I use a scrap piece of 2x4 for this. I give the handle a boil for 10 minutes or so, then place the blade against the board with the lip of the board flush against the handle. Take it outside and carefully holding the blade to the 2x4 bring it smashing down so the opposite end of the board hits something hard by concrete. A few hulk smashes later and that handle should go flying off. I've broken very epoxied on handles free that way.


----------



## deltaplex (Aug 8, 2022)

ethompson said:


> I use a scrap piece of 2x4 for this. I give the handle a boil for 10 minutes or so, then place the blade against the board with the lip of the board flush against the handle. Take it outside and carefully holding the blade to the 2x4 bring it smashing down so the opposite end of the board hits something hard by concrete. A few hulk smashes later and that handle should go flying off. I've broken very epoxied on handles free that way.

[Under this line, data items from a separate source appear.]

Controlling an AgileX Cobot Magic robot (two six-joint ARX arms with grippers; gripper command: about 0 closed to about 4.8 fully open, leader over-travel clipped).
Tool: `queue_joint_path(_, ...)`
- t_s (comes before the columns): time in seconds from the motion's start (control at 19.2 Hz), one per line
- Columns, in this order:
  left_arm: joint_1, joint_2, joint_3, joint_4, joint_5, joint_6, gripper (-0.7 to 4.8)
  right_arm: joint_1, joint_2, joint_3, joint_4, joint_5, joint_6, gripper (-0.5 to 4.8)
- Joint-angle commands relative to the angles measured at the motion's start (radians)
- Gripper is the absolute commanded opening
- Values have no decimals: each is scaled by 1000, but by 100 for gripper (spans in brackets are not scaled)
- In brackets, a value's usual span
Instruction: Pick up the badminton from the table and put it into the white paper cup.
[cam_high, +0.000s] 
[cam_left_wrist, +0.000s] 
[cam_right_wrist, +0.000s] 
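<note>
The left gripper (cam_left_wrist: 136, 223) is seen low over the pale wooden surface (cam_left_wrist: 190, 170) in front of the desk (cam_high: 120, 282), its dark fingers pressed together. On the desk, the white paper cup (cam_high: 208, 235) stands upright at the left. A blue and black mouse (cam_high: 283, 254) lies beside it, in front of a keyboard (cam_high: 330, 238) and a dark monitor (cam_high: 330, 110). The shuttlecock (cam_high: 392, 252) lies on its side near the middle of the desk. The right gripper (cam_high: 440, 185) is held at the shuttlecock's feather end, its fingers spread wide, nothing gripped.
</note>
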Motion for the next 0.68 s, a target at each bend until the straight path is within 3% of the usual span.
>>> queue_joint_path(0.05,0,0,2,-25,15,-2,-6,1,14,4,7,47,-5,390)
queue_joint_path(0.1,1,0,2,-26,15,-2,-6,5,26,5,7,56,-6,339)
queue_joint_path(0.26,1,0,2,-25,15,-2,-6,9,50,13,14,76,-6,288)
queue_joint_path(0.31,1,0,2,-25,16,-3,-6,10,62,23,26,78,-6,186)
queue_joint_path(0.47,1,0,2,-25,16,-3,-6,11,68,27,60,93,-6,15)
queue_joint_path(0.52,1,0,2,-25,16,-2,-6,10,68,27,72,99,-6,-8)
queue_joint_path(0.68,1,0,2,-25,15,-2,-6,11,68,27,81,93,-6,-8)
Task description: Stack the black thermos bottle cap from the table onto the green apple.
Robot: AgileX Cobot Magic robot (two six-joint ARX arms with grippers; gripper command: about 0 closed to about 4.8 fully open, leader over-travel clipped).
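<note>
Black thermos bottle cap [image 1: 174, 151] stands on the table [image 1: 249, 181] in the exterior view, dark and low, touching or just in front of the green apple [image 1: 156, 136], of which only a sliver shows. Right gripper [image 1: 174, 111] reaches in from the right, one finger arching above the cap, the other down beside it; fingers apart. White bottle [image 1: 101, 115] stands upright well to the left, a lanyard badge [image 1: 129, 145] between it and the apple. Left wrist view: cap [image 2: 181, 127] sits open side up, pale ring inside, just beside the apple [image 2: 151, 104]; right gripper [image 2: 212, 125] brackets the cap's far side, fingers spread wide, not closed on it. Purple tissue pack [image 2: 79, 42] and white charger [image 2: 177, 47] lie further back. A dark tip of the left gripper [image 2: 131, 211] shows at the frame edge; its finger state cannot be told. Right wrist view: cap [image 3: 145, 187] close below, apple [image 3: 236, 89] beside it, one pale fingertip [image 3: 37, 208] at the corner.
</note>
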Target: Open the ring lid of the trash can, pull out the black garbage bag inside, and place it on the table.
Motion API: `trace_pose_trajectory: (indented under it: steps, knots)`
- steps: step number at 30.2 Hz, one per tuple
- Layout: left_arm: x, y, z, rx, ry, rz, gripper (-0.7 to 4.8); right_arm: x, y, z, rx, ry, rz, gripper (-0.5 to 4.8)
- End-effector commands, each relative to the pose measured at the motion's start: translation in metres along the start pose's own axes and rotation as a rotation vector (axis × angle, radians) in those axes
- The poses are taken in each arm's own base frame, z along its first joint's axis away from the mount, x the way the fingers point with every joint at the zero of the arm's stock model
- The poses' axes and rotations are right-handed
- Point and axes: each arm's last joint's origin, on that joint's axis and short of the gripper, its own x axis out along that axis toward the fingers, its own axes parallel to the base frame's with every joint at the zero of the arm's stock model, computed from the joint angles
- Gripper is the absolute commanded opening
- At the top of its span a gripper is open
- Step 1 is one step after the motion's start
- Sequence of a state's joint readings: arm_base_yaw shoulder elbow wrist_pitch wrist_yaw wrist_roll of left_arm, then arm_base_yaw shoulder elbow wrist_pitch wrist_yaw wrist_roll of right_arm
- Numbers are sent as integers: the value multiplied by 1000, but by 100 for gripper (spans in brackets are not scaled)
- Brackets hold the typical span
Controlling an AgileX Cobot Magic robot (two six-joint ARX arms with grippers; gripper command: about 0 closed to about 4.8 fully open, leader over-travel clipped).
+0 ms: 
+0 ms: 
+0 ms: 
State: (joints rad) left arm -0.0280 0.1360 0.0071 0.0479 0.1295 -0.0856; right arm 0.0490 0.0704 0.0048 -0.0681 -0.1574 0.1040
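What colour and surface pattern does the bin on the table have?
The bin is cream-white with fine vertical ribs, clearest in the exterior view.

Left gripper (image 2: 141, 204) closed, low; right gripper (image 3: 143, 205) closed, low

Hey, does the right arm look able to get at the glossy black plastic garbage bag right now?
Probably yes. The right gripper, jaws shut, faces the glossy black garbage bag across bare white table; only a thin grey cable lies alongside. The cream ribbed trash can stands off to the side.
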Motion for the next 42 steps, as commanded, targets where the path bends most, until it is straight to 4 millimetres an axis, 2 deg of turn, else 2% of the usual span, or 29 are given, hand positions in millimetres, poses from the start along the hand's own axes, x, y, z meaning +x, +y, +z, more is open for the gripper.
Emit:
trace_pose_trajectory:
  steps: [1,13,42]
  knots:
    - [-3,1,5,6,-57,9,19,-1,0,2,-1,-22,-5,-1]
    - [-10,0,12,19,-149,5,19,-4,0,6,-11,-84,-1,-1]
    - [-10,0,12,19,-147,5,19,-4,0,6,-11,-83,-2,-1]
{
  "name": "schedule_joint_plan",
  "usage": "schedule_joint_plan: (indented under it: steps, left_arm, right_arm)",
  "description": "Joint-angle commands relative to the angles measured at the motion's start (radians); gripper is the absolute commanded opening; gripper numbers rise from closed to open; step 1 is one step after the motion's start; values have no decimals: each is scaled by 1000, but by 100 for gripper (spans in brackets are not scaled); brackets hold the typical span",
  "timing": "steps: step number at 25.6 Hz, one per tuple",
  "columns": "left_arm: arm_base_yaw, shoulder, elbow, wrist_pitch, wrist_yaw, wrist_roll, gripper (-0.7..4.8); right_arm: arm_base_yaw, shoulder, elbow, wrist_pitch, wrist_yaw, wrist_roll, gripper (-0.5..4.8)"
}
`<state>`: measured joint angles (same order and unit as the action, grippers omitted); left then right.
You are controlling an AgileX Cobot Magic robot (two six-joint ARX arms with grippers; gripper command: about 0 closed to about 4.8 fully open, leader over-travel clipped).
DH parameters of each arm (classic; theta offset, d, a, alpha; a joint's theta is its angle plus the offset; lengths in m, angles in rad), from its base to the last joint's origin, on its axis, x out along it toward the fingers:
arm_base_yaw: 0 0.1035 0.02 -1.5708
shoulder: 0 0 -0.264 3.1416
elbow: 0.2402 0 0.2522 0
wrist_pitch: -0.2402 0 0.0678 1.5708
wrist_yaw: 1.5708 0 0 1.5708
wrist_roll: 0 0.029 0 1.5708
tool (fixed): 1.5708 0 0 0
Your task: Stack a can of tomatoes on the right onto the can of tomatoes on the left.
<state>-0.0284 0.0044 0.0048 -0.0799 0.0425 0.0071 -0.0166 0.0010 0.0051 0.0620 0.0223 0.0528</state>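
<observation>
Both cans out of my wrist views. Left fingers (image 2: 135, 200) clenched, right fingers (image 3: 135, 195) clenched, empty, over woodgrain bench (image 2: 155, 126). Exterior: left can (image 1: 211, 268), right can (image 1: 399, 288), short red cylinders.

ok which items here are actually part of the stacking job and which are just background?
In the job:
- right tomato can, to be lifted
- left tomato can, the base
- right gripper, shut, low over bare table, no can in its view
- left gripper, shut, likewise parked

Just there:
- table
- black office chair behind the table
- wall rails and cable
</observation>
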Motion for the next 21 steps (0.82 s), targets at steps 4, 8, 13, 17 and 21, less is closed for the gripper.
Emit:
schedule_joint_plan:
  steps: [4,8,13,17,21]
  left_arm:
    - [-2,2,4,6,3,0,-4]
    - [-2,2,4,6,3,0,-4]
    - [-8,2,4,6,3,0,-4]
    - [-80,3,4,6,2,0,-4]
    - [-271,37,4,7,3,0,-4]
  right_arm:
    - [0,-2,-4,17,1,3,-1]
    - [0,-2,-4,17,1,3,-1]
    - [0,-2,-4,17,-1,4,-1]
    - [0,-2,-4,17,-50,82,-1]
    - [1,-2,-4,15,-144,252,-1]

This or @cotedupy thermal shock method to maximize thermal expansion and contraction before laying the blade on the board and hitting the board with a hammer.


----------



## tostadas (Aug 8, 2022)

You can weaken the handle by sawing a slot lengthwise with the grain, then pry the crack open with a screwdriver


----------



## McMan (Aug 8, 2022)

If you're trashing the handle, either use the hammer and 2x4 method (hit it harder than you think is necessary) or just chisel it off parallel to the tang (it'll split right in half). @tostadas method seems like it'd be easy too, I never thought of that. No need to boil it.


----------



## superworrier (Aug 8, 2022)

I've hit it hard af with the hammer and 2x4 method. My 2x4 is actually starting to split 
The saw + pry method seems pretty promising. I may do that then proceed to hulk smashing if that doesn't work out


----------



## tostadas (Aug 8, 2022)

superworrier said:


> I've hit it hard af with the hammer and 2x4 method. My 2x4 is actually starting to split
> The saw + pry method seems pretty promising. I may do that then proceed to hulk smashing if that doesn't work out


I did that for an old cleaver handle. I was terrified that if I started smashing with a hammer, I'd somehow screw it up and have a giant blade flying at me


----------



## nexus1935 (Aug 8, 2022)

Not sure if this qualifies for minimal tools, but I used a wood chisel and rubber mallet to break apart a few handles.


----------



## Logan09 (Aug 8, 2022)

Flat head screwdriver will work with a hammer to split the handle if you have nothing else. I'm assuming you don't have a vise?


----------



## superworrier (Aug 8, 2022)

Any chiseling tips? I carved line through the grain through the whole handle and the wood isn't really splitting like I imagined. It's more just splintering off like it's compressed wood fiber or something.


----------



## superworrier (Aug 8, 2022)

I do have a vise! I may be doing something terribly wrong


----------



## Logan09 (Aug 8, 2022)

I've had luck crushing the handles in a vise and splitting them too. Rotate it the opposite way in your pic.


----------



## superworrier (Aug 8, 2022)

Update: I made it to the center of the earth


----------



## tostadas (Aug 8, 2022)

When splitting it apart with the screwdriver, I found it best to start at the end. But it looks like you already got it.


----------



## superworrier (Aug 8, 2022)

Yeah once I got to the tang it split off okay. I guess I wasn't expecting the glue to separate easily from the tang. It's just very putty like, but still quite soft.

Well, now I gotta get the ferrule off.


----------



## superworrier (Aug 8, 2022)

What a journey


----------



## nexus1935 (Aug 8, 2022)

Glad to hear it came off!

For future reference - I actually chisel on the side of the handle (ie. flat side of the tang) instead of along the spine, because there's more area where I can try to split along the wood grain. I try to split both sides of the handle too, so that the handle largely comes apart into 2 pieces that can be twisted off more easily.


----------